Scan the listing below and copy each line holding the word "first".
[Start of section]
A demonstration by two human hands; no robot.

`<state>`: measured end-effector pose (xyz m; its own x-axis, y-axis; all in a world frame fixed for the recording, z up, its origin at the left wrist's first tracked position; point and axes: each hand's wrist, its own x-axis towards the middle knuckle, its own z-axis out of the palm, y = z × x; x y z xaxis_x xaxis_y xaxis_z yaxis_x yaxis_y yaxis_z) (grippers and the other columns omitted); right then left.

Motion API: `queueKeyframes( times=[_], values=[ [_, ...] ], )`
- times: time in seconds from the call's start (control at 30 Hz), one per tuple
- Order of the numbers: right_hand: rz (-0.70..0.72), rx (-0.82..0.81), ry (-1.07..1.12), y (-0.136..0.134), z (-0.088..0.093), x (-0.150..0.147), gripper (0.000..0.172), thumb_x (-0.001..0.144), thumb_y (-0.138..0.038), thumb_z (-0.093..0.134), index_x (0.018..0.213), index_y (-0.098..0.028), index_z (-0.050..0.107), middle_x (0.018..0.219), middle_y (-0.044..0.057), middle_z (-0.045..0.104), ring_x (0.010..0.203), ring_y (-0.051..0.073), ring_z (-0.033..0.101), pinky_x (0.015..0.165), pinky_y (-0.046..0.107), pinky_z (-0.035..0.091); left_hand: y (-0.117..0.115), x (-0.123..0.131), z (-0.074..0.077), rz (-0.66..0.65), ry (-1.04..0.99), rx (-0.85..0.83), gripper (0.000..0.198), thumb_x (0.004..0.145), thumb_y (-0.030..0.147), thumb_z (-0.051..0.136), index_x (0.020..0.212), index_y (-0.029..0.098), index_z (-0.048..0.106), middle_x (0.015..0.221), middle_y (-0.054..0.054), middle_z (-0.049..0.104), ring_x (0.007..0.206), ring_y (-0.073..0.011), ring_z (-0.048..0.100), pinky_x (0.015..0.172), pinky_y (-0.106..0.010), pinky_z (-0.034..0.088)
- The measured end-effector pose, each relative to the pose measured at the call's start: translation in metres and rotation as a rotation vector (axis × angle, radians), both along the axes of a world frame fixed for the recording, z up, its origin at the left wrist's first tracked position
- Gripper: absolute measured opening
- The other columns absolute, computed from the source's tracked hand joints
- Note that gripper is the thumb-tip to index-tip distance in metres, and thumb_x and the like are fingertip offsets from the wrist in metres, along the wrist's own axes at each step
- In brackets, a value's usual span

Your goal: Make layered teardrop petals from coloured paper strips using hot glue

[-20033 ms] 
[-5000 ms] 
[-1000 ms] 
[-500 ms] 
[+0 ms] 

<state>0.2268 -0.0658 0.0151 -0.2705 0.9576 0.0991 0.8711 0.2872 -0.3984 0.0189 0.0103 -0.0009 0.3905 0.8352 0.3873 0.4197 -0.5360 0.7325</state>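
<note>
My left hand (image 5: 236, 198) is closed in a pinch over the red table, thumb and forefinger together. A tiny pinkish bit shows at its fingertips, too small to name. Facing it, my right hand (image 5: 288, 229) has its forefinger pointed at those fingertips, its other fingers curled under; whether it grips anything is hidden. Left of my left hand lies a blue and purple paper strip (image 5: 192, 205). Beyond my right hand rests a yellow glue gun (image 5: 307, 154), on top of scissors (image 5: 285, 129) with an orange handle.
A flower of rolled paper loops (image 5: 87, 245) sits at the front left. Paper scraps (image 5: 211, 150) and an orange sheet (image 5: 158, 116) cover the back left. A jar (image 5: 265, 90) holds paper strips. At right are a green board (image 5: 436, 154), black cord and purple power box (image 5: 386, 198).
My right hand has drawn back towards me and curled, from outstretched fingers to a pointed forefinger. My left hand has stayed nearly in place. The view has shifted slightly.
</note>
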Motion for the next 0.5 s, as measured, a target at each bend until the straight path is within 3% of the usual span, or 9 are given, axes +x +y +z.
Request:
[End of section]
## EXERCISE RESPONSE:
`<state>`: measured end-effector pose (xyz m; its own x-axis, y-axis; all in a world frame fixed for the recording, z up, its origin at the left wrist's first tracked position; point and axes: each hand's wrist, its own x-axis towards the middle knuckle, its own z-axis out of the palm, y = z × x; x y z xaxis_x xaxis_y xaxis_z yaxis_x yaxis_y yaxis_z) (grippers and the other columns omitted); right then left.
- The measured end-effector pose, each relative to the pose measured at the call's start: translation in metres and rotation as a rotation vector (axis × angle, radians), both along the axes of a world frame fixed for the recording, z up, its origin at the left wrist's first tracked position

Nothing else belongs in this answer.